Based on the input search keyword, a first search means for searching for a document including the corresponding search keyword from a database in which documents to be searched are stored and storing the search result in a storage device is provided. A document retrieval device,
Means for extracting a first keyword from a search result by the first search means;
Classification extraction means for extracting a classification code included in the document group of the search results;
A classification totaling unit that totalizes the extracted classification codes and stores the totalization results in the storage device;
Based on the totaled classification code, a second search means for searching a document including the corresponding classification code from the database, and storing the search result in the storage device;
Keyword extracting means for extracting a second keyword contained in a document group of search results searched by the second search means;
A keyword comparing means for comparing the first keyword with the second keyword and extracting a keyword that does not exist in the first keyword;
Search result display means for displaying the search results obtained by the first search means and the keywords of the keyword comparison results;
A document retrieval apparatus characterized by that.

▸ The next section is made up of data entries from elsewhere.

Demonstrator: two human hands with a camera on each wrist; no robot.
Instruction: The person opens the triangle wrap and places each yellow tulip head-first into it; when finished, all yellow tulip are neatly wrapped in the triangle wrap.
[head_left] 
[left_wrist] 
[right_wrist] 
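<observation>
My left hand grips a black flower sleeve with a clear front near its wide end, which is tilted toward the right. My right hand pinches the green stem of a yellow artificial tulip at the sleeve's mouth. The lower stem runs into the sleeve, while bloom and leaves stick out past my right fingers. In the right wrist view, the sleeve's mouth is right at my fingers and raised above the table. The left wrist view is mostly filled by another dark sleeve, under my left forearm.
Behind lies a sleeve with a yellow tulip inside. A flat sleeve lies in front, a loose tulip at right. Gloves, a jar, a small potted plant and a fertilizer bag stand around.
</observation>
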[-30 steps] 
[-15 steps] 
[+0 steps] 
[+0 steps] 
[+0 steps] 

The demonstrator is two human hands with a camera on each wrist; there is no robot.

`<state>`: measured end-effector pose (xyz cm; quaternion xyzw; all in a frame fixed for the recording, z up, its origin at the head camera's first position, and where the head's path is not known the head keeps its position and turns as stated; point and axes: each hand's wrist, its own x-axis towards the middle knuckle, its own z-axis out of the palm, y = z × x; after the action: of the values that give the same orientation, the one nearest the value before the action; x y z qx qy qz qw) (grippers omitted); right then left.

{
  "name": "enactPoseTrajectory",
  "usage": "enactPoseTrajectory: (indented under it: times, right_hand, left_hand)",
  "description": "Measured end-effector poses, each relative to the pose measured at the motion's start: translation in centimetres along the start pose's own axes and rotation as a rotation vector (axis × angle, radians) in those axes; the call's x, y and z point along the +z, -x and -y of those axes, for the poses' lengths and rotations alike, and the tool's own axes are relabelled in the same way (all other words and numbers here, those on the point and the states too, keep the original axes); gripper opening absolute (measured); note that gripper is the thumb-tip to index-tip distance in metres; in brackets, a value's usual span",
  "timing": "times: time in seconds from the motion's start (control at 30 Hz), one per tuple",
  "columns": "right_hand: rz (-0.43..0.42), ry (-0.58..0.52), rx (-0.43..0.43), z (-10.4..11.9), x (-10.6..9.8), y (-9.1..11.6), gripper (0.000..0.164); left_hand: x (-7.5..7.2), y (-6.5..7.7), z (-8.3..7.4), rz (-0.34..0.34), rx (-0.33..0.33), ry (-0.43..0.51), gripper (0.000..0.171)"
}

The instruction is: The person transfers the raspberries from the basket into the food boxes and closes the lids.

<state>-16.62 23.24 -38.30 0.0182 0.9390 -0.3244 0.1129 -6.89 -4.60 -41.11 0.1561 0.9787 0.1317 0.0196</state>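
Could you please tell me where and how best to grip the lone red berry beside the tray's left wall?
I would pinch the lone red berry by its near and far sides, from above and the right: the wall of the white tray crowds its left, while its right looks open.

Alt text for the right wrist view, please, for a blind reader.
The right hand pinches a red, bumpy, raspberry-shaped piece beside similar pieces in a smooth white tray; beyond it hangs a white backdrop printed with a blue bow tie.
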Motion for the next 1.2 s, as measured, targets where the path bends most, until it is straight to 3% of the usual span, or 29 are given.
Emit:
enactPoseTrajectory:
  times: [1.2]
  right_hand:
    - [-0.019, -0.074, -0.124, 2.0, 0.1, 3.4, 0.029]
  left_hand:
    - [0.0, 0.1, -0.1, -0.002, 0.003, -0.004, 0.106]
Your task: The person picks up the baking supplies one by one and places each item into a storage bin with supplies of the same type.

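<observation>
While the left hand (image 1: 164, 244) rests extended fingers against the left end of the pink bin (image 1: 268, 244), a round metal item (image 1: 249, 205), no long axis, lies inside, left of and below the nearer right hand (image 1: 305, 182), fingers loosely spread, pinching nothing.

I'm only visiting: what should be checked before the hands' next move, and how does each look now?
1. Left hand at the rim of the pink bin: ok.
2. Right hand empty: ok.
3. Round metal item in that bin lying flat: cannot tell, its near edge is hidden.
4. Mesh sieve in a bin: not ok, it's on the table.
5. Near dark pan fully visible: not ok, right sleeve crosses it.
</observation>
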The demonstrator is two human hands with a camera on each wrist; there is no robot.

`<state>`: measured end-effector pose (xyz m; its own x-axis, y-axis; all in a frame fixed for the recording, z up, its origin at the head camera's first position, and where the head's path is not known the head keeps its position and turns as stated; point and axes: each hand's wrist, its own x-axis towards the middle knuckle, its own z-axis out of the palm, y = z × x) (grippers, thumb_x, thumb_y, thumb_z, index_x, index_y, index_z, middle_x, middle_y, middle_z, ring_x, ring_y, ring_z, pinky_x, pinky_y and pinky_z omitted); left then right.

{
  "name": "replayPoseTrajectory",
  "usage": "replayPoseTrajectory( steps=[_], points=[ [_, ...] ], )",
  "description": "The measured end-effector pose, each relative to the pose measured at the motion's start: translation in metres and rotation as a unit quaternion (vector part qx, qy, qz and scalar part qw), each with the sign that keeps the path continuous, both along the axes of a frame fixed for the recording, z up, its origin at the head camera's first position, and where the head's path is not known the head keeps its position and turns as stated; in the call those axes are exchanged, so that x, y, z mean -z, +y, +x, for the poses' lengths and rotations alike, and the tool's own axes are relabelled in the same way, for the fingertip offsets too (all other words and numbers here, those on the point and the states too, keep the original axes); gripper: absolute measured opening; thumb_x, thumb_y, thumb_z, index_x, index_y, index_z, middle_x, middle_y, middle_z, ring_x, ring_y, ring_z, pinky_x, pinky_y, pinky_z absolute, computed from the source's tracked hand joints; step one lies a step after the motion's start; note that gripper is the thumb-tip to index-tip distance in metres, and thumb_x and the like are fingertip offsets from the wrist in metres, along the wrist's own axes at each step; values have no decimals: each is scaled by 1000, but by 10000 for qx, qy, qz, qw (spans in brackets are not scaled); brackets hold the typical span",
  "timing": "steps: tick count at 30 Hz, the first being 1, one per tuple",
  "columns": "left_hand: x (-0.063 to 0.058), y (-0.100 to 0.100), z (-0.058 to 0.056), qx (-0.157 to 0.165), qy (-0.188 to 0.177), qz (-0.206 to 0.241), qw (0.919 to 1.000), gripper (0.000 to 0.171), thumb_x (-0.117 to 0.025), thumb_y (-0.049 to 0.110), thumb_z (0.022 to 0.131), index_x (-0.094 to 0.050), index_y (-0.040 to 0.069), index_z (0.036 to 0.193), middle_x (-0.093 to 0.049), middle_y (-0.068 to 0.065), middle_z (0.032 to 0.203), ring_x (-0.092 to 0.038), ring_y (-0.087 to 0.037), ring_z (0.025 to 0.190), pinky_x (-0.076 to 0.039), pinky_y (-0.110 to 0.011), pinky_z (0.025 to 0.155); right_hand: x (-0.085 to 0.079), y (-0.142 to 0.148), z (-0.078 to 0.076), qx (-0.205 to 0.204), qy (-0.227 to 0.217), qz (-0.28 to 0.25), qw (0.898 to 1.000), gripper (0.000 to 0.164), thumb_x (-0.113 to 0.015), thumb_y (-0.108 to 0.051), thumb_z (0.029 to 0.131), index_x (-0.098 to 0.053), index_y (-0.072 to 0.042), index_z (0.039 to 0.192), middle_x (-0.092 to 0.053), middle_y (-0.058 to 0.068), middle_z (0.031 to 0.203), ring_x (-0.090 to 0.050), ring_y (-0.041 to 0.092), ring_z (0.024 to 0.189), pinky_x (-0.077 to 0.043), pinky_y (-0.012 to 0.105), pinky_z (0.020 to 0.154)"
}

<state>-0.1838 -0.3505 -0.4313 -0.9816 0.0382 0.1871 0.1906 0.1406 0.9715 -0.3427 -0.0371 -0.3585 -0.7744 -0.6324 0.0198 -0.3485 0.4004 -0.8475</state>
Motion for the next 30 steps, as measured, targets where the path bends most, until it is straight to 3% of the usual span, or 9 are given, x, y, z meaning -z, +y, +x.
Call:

A first search in which a computer is searched for a document including the corresponding search keyword from a database in which documents to be searched are stored based on the input search keyword, and the search result is stored in a storage device. A literature search program for executing processing,
Extracting a first keyword from the result of the first search process;
A classification extraction process for extracting a classification code included in a document group as a result of the first search process;
A classification totaling process for totalizing the extracted classification codes and storing the totalization results in the storage device;
Based on the aggregated classification codes, search for documents including the corresponding classification codes from the database, and storing the search results in the storage device,
A keyword extraction process that extracts and aggregates second keywords included in the document group of the search results searched by the second search process, and stores the aggregation results in the storage device;
A keyword comparison process for comparing the first keyword with the second keyword and extracting a keyword that does not exist in the first keyword;
A search result display process for displaying a search result obtained in the first search process and a keyword of a keyword comparison result is executed.
A document search program characterized by that.